Later scenes inform us that Afong Moy and Atung did tours of other American cities, even having a private audience with President Andrew Jackson. As Afong Moy and Atung re-enact this meeting, we see how the translator Atung is as much of a performer as his client; he spins both Afong Moy’s comments and questions and Jackson’s replies, making the meeting seem even more cordial than it apparently was.

But Suh soon departs from the historical path. He has Afong Moy joining P.T. Barnum’s crew, taking her place alongside the Fiji Mermaid and General Tom Thumb, America’s most famous dwarf. There is, however, no record of the Chinese Lady ever working with Barnum. In fact, she fully disappeared from the public eye in 1850, 16 years after her arrival in America.
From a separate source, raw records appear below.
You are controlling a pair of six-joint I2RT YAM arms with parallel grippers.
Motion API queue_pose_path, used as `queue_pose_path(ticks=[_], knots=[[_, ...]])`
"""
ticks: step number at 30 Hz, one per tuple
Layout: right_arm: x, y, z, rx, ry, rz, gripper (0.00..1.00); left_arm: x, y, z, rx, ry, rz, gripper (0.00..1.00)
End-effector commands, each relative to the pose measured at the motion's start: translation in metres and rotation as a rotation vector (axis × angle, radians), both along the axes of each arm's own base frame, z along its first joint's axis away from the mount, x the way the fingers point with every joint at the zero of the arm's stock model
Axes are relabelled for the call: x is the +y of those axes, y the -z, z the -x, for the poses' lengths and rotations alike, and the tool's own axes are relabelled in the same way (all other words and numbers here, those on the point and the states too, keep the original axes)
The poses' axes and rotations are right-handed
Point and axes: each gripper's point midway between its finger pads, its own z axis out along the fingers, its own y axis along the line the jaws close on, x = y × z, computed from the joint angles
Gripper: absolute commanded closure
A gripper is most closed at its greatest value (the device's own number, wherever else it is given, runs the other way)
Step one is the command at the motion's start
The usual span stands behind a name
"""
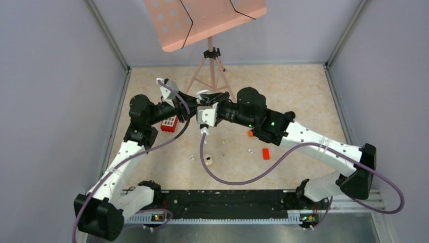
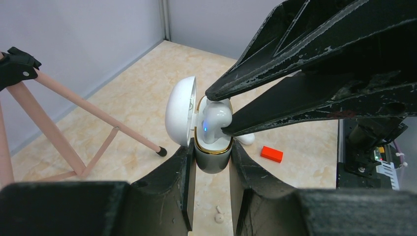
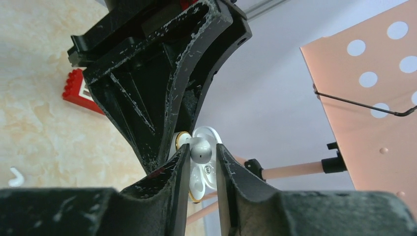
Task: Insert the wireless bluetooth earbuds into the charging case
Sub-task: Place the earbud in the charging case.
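My left gripper [image 2: 212, 150] is shut on the grey body of the charging case [image 2: 212, 160], held above the table with its white lid [image 2: 179, 110] swung open and a gold rim showing. One white earbud [image 2: 214, 120] sits in a well of the case, a blue light glowing beside it. My right gripper [image 2: 216, 112] reaches in from the right, its fingers on either side of that earbud [image 3: 200, 152]. In the right wrist view a thin gap shows between the earbud and one finger. Several loose earbuds [image 1: 209, 161] lie on the table below.
A pink music stand on a tripod [image 1: 210, 61] stands just behind the grippers, one leg [image 2: 98, 113] close to the case. A small red block [image 1: 265, 153] and a red toy brick [image 1: 169, 123] lie on the table. Grey walls enclose three sides.
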Motion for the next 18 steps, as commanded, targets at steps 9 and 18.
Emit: queue_pose_path(ticks=[9,18], knots=[[-0.005,0.000,0.011,0.131,-0.036,0.028,0.60,0.002,-0.023,-0.001,-0.121,-0.015,0.012,1.00],[-0.039,-0.047,0.013,0.295,0.034,-0.155,0.55,0.008,-0.006,-0.008,-0.089,-0.079,-0.020,1.00]])
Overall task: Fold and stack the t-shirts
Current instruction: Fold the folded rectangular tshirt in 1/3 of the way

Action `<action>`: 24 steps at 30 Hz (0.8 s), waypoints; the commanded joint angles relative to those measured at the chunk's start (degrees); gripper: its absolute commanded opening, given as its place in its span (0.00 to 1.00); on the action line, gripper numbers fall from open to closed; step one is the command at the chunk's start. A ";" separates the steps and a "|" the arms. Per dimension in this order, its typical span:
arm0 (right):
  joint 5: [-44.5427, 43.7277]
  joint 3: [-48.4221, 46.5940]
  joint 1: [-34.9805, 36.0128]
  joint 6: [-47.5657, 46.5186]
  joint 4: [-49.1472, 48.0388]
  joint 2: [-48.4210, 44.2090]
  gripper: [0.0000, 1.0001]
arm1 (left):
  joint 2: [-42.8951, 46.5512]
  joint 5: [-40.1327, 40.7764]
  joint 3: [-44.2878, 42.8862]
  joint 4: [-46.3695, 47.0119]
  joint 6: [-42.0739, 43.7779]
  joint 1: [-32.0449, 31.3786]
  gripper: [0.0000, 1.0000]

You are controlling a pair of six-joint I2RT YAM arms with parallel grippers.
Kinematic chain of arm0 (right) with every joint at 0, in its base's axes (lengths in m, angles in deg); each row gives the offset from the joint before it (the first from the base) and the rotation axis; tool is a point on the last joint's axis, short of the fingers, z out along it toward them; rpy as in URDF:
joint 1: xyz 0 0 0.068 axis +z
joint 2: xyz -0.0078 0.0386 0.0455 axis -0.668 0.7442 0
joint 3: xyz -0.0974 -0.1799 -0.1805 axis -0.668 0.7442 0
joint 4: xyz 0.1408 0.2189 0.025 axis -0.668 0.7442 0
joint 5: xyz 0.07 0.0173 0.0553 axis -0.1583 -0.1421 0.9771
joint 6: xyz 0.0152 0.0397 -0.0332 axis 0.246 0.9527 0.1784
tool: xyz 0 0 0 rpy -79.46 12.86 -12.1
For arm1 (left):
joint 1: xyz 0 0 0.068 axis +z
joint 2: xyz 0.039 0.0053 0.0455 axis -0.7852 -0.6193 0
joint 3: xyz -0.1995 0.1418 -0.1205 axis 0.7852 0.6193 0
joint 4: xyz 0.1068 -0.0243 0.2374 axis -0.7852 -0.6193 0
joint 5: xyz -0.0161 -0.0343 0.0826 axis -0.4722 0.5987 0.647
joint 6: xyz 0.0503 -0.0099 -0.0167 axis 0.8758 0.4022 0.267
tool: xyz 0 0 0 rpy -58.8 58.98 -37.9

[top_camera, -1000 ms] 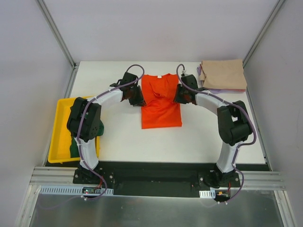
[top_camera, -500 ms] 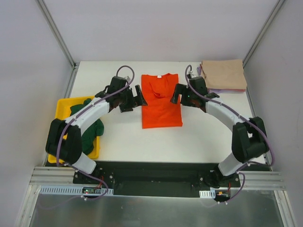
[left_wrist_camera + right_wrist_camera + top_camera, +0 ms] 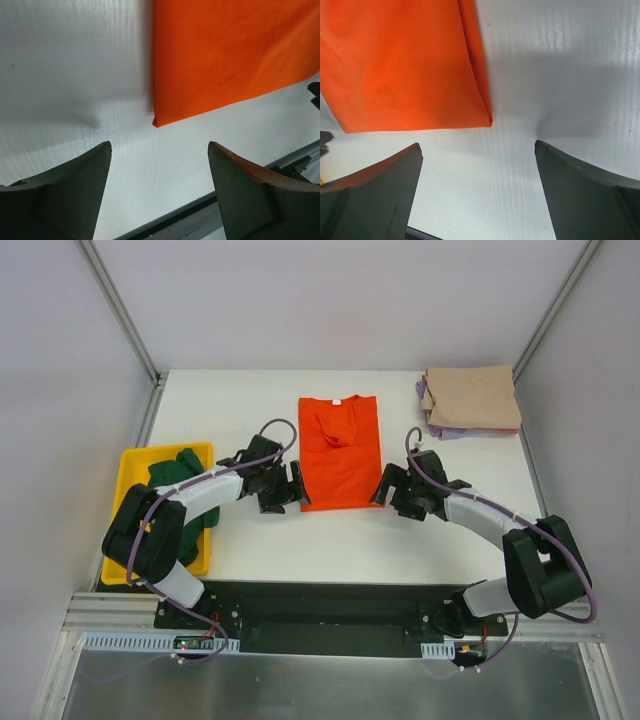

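The orange-red t-shirt (image 3: pixel 340 452) lies flat in the middle of the table as a long rectangle, sleeves folded in, collar at the far end. My left gripper (image 3: pixel 292 487) stands open beside the shirt's near left corner (image 3: pixel 156 122), with nothing between its fingers. My right gripper (image 3: pixel 384 484) is open beside the near right corner (image 3: pixel 489 120), also empty. A tan t-shirt (image 3: pixel 472 397) lies folded at the far right on top of a pale purple one (image 3: pixel 447 431). A dark green t-shirt (image 3: pixel 180 492) is bunched in the tray.
The yellow tray (image 3: pixel 128 510) sits at the left edge of the table. The table's near edge and black rail (image 3: pixel 280 162) run just below both grippers. Grey walls and frame posts enclose the table.
Both grippers let go of the orange-red shirt's folded sleeves, opened, and drew back toward me from its upper part to its near corners. The shirt now lies flat.
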 commanded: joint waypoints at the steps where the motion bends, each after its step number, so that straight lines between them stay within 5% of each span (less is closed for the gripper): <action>1: -0.72 -0.31 -0.02 6.32 -4.41 0.17 0.96 | -4.77 -1.61 -0.89 2.05 -0.81 -0.51 0.70; 10: -3.44 1.71 -0.02 12.65 -6.34 2.98 0.99 | -11.37 -2.50 -2.56 3.19 -0.99 -2.00 0.29; 14: -3.97 2.06 -0.19 14.06 -6.87 4.21 0.87 | -12.25 -1.01 -2.65 3.19 -1.16 -2.18 0.00; 24: -1.87 3.55 -0.10 18.02 -7.40 7.21 0.32 | -11.99 0.85 -2.04 3.19 -1.43 -2.18 0.00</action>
Her fate from there is rendered only in rumors and suppositions.

But Lloyd Suh was writing a play here, not an historical account. He invoked his artistic license to bolster his case about how 19th century America dealt with its Asian presence. Afong Moy is evidently just 14 years old when we see her in the first scene, and in the play, her story extends for many decades. In the last scenes, she steps out of her received persona and becomes a narrator of later events, informing us of the Chinese Exclusion Act of 1882 and the later renewals of the act which were even more stringent in trying to keep Chinese immigrants out of America.

The Chinese Lady 2

Bi Jean Ngo and Dan Kim in The Chinese Lady

InterAct Theatre Company has brought Suh’s script to life in a most commendable production. Under Justin Jain’s sensitive direction, Afong Moy’s tale comes through in a way that is biting but not dripping with venom.

As the title character, Bi Jean Ngo’s performance is both haunting and haunted. She nicely captures the staunch stoicism that allowed Afong Moy to survive her ordeals of humiliation, but also shows the pain and resentment that attended her throughout her career. One American Studies scholar writing on the Chinese Lady’s career noted that her persona was an intricate blend of two reigning stereotypes: the “lotus blossom” and the “dragon lady”. Ngo’s performance beams out the lotus blossom while entertaining the visitors to the exhibition, but always has that dragon lady ready to be unleashed at the proper moments.

As Atung, Dan Kim proves a stalwart foil to Ngo’s Afong Moy. Kim portrays this foil deftly, seemingly accepting his role as “irrelevant” in the early going, only to show how he is actually indispensable as the story becomes more knotted. More, for a long stretch of the performance, Kim’s Atung comes off as asexual, which makes the monologue where he shares his sexual dreams about Afong Moy that more effective – totally unexpected, almost subversive.

The production is beautifully enhanced by Mel Hsu, a multi-talented musician who designed the show’s soundscape and performed throughout on a variety of instruments, including the guzheng, the cello and the acoustic guitar. When she suddenly launches into a rendition of “This Land Is Your Land”, the scene takes on a deeper significance, as does the song itself. Quite a relevant musical touch there.

At the very end of the performance, Bi Jean Ngo as Afong Moy addresses her audience (us) and asks, “Are you looking at me?”, then turns her head back and forth several times, clearly suggesting the movements of an automaton. (This is not a spoiler. A spoiler would consist of relating what happens in the 10 to 15 minutes leading up to this bit. That I’ll keep to myself.) The key point notion being made with this action is that Afong Moy as a performer was in some way dehumanized, turned into one of those automatons popular in 19th century carnivals. Packaged as a product, the Chinese Lady was seen as such, as Afong Moy the person disappeared into the product. The strategy of imitating an automaton is a perfect close to this show, and whoever came up with that strategy is deserving of a deep appreciative nod.

The Chinese Lady runs at the Proscenium Theatre at The Drake, 302 S. Hicks Street through Sunday, November 21. Weds. & Thurs. performances at 7:00, Fri. and Sat. at 8:00 p.m., Sunday at 2:00 p.m.